■ **Problem to solve**
After the line containing "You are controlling", write nothing more; before it, reproduce every line of the material below exactly, starting with the first.
....
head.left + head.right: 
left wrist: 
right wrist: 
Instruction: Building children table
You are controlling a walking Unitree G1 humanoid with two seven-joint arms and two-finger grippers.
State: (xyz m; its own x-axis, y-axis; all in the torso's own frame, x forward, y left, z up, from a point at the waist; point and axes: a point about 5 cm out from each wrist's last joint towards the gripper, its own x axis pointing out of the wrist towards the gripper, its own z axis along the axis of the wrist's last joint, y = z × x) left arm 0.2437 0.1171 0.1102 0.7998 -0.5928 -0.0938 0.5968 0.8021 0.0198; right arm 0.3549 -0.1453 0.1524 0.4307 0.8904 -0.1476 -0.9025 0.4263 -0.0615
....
■ **Reply to the exercise**
head.left + head.right: 
left wrist: 
right wrist: 
Instruction: Building children table
You are controlling a walking Unitree G1 humanoid with two seven-joint arms and two-finger grippers.

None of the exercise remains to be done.